** What is required **
Would you repeat the listing exactly, without any of its images?
*** Information shown
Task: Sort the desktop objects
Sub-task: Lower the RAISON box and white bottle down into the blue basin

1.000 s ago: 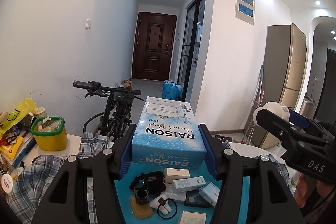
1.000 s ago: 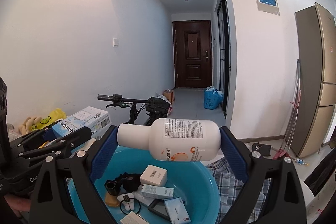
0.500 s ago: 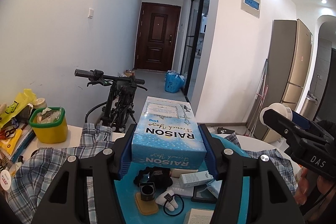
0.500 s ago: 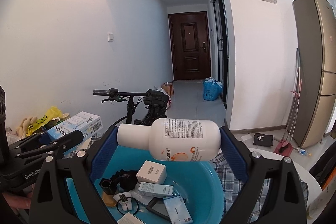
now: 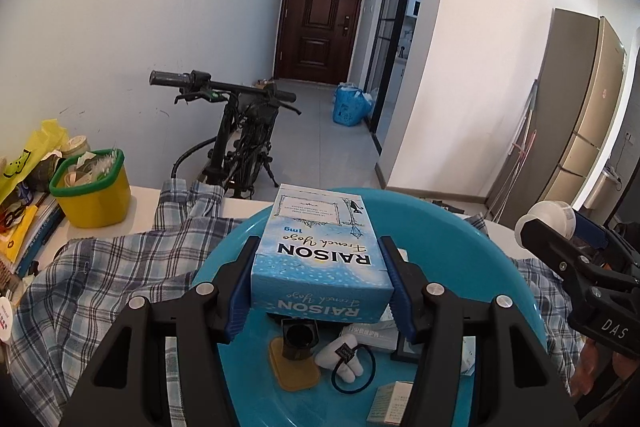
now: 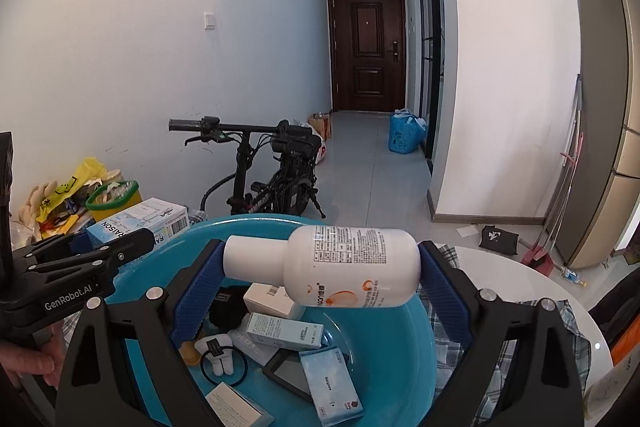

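On my left gripper (image 5: 320, 291) the blue pads are clamped against both long sides of the blue RAISON box (image 5: 320, 259), which I hold level above the teal basin (image 5: 460, 223), its printed top facing up. My right gripper (image 6: 320, 275) pinches the white bottle (image 6: 340, 267) end to end: one pad presses on the cap, the other on the base, so the bottle lies sideways over the same basin, label text upward. Below both loads the basin already holds a jumble: a white carton with a barcode (image 6: 270, 301), a pale blue carton (image 6: 284, 331), a dark flat case (image 6: 288, 373), a white plush piece with a black hair tie (image 5: 346, 357) and a small black cup (image 5: 299, 339) on a tan pad. The basin sits on a plaid cloth (image 5: 104, 275) spread over the white table (image 6: 500, 267). To the left on the table stands a yellow tub with a green rim (image 5: 94, 195), packed with small things, next to a yellow bag (image 5: 28, 155). Beyond the table edge a black folding bicycle (image 6: 272, 183) is parked in the hallway that leads to a dark brown door (image 6: 368, 51).
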Demonstrator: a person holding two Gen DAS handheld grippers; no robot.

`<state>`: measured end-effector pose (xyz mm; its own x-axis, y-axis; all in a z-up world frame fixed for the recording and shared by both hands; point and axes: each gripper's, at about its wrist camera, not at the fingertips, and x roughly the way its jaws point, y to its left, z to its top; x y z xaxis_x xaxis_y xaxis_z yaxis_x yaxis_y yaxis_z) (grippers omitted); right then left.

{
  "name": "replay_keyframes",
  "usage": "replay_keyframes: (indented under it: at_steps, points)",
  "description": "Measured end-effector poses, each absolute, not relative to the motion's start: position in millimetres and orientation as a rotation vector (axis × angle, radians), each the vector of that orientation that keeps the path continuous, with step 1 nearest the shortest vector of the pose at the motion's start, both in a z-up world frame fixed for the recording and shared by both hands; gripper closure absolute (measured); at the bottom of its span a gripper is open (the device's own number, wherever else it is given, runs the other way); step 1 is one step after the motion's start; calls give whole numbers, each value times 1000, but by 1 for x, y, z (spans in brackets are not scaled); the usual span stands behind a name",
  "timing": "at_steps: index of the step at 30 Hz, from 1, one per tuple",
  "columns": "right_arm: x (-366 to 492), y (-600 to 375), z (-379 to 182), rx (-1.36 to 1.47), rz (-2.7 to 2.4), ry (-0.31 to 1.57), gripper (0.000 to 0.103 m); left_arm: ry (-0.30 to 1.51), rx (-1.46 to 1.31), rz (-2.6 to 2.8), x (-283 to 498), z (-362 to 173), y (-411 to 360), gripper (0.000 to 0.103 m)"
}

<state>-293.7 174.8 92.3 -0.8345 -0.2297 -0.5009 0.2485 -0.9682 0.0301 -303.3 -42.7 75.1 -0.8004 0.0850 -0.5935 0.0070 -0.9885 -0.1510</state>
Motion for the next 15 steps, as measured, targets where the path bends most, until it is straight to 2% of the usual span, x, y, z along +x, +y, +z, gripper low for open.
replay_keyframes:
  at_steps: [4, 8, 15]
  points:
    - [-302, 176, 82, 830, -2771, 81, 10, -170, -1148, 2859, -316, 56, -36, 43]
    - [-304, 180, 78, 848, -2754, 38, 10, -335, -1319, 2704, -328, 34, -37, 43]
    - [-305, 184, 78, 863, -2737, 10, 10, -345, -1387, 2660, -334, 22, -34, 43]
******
** Output below **
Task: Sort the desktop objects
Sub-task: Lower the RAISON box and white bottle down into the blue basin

1.000 s ago: 
1.000 s ago: 
0.500 s ago: 
0.500 s ago: 
now: 
now: 

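On my left gripper (image 5: 320, 291) the blue pads are clamped against both long sides of the blue RAISON box (image 5: 320, 259), which I hold level above the teal basin (image 5: 460, 223), its printed top facing up. My right gripper (image 6: 320, 275) pinches the white bottle (image 6: 340, 267) end to end: one pad presses on the cap, the other on the base, so the bottle lies sideways over the same basin, label text upward. Below both loads the basin already holds a jumble: a white carton with a barcode (image 6: 270, 301), a pale blue carton (image 6: 284, 331), a dark flat case (image 6: 288, 373), a white plush piece with a black hair tie (image 5: 346, 357) and a small black cup (image 5: 299, 339) on a tan pad. The basin sits on a plaid cloth (image 5: 104, 275) spread over the white table (image 6: 500, 267). To the left on the table stands a yellow tub with a green rim (image 5: 94, 195), packed with small things, next to a yellow bag (image 5: 28, 155). Beyond the table edge a black folding bicycle (image 6: 272, 183) is parked in the hallway that leads to a dark brown door (image 6: 368, 51).
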Demonstrator: a person holding two Gen DAS handheld grippers; no robot.

`<state>`: measured end-effector pose (xyz mm; its own x-axis, y-axis; all in a z-up world frame fixed for the recording and shared by both hands; point and axes: each gripper's, at about its wrist camera, not at the fingertips, and x roughly the way its jaws point, y to its left, z to its top; x y z xaxis_x xaxis_y xaxis_z yaxis_x yaxis_y yaxis_z) (grippers omitted); right then left.

{
  "name": "replay_keyframes",
  "usage": "replay_keyframes: (indented under it: at_steps, points)",
  "description": "Measured end-effector poses, each absolute, not relative to the motion's start: position in millimetres and orientation as a rotation vector (axis × angle, radians), each the vector of that orientation that keeps the path continuous, with step 1 nearest the shortest vector of the pose at the motion's start, both in a z-up world frame fixed for the recording and shared by both hands; gripper closure absolute (measured); at the bottom of its span a gripper is open (the device's own number, wherever else it is given, runs the other way); step 1 is one step after the motion's start; calls give whole numbers, each value times 1000, but by 1 for x, y, z (spans in brackets are not scaled); the usual span stands behind a name",
  "timing": "at_steps: index of the step at 30 Hz, from 1, one per tuple",
  "columns": "right_arm: x (-366 to 492), y (-600 to 375), z (-379 to 182), rx (-1.36 to 1.47), rz (-2.7 to 2.4), ry (-0.31 to 1.57), gripper (0.000 to 0.103 m); left_arm: ry (-0.30 to 1.51), rx (-1.46 to 1.31), rz (-2.6 to 2.8), x (-283 to 498), z (-362 to 173), y (-411 to 360), gripper (0.000 to 0.103 m)"
}

<state>-293.7 174.8 92.3 -0.8345 -0.2297 -0.5009 0.2485 -0.9682 0.0301 -303.3 -42.7 75.1 -0.8004 0.0850 -0.5935 0.0070 -0.9885 -0.1510</state>
Motion for the next 15 steps, as measured, targets where the path bends most, until it is straight to 2% of the usual span, x, y, z along +x, +y, +z, gripper low for open.
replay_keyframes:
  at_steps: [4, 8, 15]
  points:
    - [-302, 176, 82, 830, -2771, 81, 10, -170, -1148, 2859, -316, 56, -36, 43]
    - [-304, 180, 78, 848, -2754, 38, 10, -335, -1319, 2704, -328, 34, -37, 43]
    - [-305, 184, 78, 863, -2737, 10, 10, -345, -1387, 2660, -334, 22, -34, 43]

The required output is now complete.